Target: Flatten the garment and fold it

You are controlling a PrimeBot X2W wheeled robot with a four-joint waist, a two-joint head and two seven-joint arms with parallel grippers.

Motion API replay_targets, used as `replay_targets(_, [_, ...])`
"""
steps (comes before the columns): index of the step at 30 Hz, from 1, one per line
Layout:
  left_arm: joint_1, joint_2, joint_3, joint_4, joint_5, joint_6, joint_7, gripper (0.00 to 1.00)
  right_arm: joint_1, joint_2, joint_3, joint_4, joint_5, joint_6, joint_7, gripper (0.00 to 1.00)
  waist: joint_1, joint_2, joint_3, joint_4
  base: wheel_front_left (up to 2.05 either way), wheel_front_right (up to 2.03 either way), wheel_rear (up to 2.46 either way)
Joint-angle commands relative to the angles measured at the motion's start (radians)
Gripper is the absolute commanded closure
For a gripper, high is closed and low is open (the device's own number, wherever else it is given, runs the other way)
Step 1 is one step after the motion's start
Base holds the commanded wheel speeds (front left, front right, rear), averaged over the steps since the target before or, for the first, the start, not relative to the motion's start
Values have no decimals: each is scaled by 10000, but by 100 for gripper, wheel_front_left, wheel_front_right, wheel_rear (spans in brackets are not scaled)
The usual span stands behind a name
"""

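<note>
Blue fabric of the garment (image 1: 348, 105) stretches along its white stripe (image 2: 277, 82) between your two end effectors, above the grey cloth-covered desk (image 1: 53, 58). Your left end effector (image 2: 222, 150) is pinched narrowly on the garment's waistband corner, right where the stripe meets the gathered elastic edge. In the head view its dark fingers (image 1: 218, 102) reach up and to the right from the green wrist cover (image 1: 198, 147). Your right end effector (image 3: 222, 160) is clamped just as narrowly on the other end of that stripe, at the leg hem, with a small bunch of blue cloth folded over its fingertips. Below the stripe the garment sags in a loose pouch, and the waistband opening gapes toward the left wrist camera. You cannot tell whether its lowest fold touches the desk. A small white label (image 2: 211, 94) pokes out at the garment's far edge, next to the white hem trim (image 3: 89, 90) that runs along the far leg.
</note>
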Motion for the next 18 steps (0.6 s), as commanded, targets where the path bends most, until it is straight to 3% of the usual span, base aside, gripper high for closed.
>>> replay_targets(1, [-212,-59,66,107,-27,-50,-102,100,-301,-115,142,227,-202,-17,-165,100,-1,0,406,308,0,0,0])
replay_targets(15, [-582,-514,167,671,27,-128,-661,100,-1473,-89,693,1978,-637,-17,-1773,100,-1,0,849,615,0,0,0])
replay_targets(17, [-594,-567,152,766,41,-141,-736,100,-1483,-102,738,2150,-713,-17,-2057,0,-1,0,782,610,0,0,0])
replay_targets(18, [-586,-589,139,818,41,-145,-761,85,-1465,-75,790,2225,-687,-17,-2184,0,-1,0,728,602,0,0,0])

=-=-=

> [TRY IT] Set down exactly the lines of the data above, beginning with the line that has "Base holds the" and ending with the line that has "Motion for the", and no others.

> [RESPONSE TO THE TASK]
Base holds the commanded wheel speeds (front left, front right, rear), averaged over the steps since the target before or, for the first, the start, not relative to the motion's start
Values have no decimals: each is scaled by 10000, but by 100 for gripper, wheel_front_left, wheel_front_right, wheel_rear (spans in brackets are not scaled)
The usual span stands behind a name
"""

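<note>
Blue fabric of the garment (image 1: 348, 105) stretches along its white stripe (image 2: 277, 82) between your two end effectors, above the grey cloth-covered desk (image 1: 53, 58). Your left end effector (image 2: 222, 150) is pinched narrowly on the garment's waistband corner, right where the stripe meets the gathered elastic edge. In the head view its dark fingers (image 1: 218, 102) reach up and to the right from the green wrist cover (image 1: 198, 147). Your right end effector (image 3: 222, 160) is clamped just as narrowly on the other end of that stripe, at the leg hem, with a small bunch of blue cloth folded over its fingertips. Below the stripe the garment sags in a loose pouch, and the waistband opening gapes toward the left wrist camera. You cannot tell whether its lowest fold touches the desk. A small white label (image 2: 211, 94) pokes out at the garment's far edge, next to the white hem trim (image 3: 89, 90) that runs along the far leg.
</note>
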Motion for the next 18 steps (0.6 s), as commanded, targets where the path bends most, until it is straight to 3% of the usual span, base aside, gripper high for closed.

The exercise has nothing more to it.